What to produce >>
The stretch from the line with "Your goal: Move" through the line with "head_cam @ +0" in the records below: write it out exactly, and nothing else.

Supplied information >>

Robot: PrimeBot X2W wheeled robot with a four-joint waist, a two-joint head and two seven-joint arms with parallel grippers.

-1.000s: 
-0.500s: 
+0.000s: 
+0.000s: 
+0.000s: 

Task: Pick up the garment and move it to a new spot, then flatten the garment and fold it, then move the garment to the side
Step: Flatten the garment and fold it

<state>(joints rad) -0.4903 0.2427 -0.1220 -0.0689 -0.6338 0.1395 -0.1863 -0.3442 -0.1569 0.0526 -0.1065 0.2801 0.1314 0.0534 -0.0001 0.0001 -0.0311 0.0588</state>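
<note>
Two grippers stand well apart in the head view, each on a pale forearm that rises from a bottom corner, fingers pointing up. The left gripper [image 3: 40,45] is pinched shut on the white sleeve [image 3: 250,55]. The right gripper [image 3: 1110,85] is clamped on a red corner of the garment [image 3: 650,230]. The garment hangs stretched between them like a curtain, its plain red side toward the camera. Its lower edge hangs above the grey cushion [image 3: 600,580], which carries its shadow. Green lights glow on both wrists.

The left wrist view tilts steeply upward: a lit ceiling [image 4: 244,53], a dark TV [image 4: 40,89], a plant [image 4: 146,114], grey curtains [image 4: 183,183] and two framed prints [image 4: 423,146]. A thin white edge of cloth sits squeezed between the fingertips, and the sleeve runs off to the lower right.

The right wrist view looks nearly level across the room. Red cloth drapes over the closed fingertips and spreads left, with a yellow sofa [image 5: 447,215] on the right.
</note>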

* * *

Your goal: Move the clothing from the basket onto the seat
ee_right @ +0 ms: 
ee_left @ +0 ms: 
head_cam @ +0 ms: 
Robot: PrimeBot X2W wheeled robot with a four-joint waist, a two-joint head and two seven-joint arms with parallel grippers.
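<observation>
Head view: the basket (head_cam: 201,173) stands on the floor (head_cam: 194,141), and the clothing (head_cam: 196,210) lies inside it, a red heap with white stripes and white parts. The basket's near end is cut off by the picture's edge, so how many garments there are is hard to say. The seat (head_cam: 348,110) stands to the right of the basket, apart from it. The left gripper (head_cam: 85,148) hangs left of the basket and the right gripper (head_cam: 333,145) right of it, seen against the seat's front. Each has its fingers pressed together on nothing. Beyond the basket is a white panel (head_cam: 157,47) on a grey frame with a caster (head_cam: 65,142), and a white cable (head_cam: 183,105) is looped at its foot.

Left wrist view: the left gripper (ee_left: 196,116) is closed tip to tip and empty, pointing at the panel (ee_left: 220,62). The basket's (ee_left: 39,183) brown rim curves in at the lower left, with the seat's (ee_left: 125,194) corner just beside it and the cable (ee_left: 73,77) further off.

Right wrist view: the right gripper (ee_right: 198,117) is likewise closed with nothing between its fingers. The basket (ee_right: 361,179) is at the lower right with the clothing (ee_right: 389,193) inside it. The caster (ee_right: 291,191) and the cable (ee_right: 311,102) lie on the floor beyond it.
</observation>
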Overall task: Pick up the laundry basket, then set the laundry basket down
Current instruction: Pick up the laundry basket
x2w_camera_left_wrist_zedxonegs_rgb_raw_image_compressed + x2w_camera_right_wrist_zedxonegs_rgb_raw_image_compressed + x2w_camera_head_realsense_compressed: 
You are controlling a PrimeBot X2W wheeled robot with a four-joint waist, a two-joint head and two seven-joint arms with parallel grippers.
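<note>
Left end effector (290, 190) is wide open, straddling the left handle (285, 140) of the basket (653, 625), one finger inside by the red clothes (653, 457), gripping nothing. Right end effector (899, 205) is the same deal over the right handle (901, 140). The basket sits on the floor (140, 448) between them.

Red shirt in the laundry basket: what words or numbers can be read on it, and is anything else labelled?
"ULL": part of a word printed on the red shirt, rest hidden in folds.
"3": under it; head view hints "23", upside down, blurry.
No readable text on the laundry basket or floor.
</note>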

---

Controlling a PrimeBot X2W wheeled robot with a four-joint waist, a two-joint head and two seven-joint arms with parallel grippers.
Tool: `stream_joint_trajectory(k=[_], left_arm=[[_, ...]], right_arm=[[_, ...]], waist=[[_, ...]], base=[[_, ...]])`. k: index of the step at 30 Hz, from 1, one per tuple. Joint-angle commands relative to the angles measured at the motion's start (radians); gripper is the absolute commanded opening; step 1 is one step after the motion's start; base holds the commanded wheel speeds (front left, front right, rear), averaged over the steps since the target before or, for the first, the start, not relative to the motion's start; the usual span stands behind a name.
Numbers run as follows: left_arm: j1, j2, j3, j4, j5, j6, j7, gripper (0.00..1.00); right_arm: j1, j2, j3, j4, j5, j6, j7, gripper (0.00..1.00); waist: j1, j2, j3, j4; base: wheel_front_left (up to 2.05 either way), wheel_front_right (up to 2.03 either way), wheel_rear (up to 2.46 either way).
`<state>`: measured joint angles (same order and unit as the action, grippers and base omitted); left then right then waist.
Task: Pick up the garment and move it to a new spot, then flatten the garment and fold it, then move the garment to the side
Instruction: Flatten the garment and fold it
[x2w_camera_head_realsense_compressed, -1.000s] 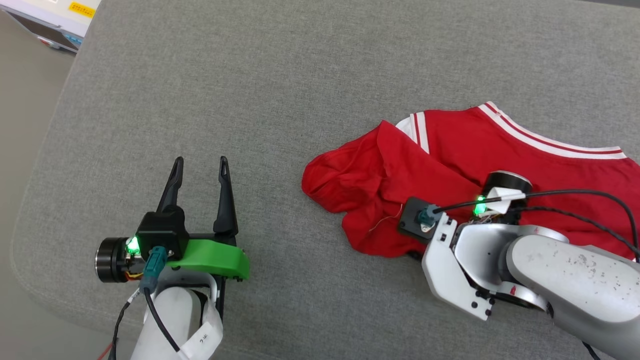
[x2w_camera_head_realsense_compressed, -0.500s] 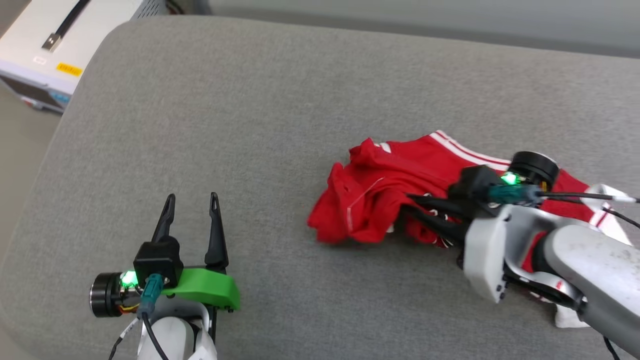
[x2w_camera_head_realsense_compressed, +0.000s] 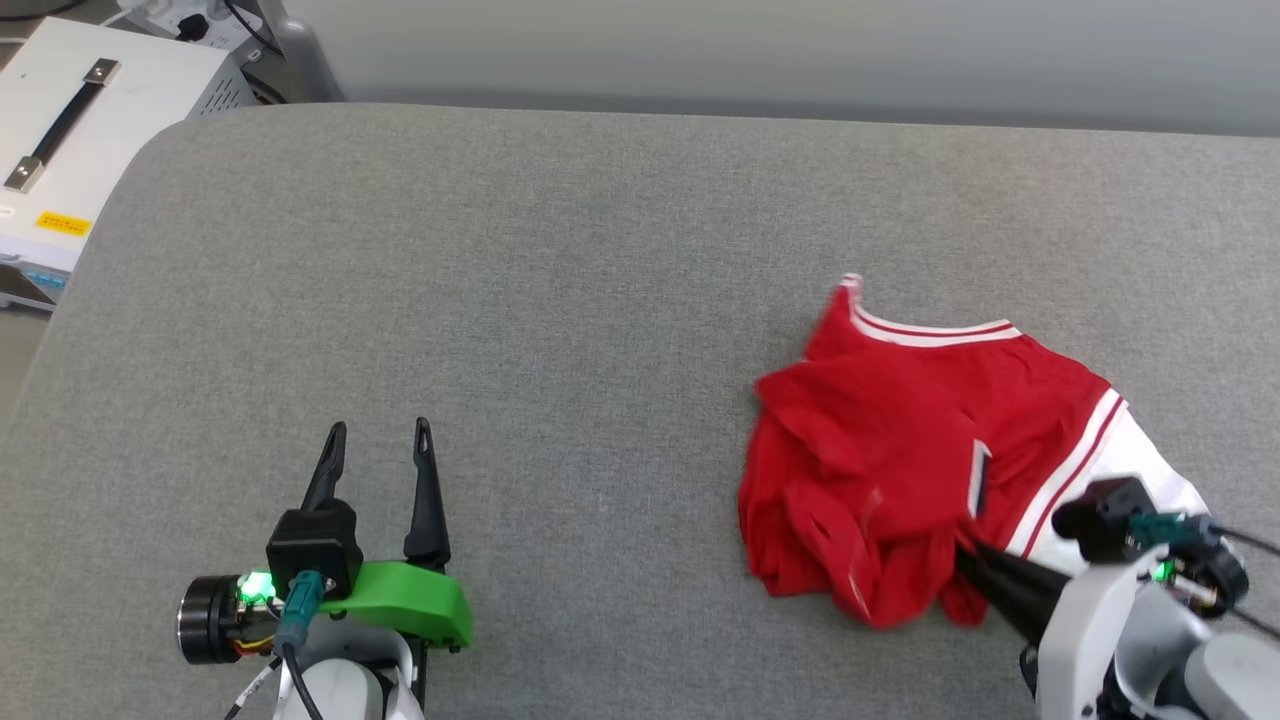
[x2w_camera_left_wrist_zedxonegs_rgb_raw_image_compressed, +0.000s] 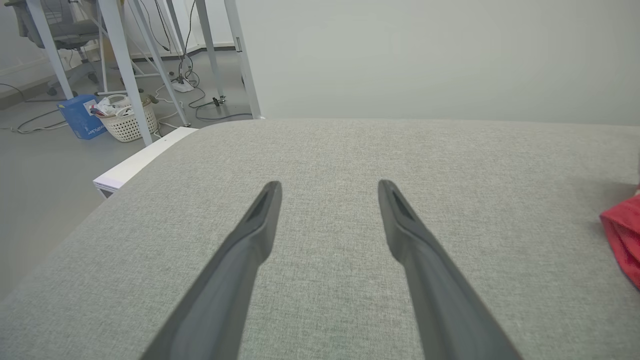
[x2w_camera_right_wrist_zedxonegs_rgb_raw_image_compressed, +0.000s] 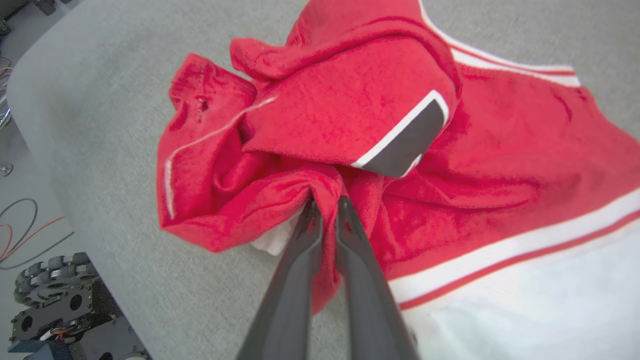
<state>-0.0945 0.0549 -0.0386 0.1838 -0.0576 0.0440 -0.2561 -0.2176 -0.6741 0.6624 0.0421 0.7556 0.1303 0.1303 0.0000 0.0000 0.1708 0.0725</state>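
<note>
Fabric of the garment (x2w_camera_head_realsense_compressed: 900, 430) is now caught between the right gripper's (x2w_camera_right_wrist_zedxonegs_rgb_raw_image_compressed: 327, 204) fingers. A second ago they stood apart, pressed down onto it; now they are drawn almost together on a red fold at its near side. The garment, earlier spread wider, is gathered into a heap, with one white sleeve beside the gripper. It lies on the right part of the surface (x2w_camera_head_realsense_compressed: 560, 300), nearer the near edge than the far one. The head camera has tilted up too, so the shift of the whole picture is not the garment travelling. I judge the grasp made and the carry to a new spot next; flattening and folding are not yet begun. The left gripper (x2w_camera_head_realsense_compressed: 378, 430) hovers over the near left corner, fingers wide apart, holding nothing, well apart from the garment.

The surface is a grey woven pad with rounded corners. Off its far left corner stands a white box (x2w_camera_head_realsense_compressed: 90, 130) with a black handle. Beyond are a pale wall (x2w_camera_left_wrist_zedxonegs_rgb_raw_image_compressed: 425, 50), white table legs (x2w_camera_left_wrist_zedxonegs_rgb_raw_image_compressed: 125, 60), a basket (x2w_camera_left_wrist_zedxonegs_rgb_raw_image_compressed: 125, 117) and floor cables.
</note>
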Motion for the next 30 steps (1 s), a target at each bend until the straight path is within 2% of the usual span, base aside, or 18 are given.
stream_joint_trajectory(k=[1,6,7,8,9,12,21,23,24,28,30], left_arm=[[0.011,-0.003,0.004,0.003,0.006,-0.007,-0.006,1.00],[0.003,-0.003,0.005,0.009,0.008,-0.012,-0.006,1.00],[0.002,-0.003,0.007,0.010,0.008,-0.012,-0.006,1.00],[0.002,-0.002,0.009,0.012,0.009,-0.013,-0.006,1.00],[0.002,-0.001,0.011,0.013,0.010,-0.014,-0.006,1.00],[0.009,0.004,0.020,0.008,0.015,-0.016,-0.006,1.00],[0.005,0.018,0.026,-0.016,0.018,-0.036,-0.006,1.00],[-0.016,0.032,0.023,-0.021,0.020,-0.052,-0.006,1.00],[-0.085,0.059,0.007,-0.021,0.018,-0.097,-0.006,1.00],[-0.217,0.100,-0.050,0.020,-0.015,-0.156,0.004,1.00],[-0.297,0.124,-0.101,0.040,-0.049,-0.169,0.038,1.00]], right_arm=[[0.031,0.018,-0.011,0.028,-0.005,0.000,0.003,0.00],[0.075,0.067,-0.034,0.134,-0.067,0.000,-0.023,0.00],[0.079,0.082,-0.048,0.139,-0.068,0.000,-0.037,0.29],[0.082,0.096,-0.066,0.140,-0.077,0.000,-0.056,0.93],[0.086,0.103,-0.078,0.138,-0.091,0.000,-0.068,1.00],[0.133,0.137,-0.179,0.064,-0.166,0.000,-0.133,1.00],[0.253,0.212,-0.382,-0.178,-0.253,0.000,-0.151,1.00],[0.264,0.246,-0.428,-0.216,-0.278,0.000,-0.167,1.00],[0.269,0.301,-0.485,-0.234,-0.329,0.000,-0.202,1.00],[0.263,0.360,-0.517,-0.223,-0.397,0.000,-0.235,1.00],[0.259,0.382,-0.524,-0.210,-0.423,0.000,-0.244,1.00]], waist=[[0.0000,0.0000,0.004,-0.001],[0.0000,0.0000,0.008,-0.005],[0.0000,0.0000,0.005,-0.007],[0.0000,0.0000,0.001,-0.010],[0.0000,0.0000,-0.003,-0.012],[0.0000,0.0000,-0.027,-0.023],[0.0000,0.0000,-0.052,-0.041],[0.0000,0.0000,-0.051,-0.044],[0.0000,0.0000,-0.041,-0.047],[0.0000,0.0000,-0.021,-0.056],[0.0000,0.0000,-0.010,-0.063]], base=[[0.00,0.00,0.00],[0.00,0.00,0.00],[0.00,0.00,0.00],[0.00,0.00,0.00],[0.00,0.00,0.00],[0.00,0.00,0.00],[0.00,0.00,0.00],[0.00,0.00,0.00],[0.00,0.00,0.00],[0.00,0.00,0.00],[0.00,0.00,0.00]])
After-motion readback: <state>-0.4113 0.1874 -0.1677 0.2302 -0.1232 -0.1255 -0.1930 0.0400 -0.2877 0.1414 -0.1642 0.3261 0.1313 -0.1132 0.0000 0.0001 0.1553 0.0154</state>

Task answer >>
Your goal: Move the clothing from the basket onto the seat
ee_right @ +0 ms: 
ee_left @ +0 ms: 
head_cam @ +0 ms: 

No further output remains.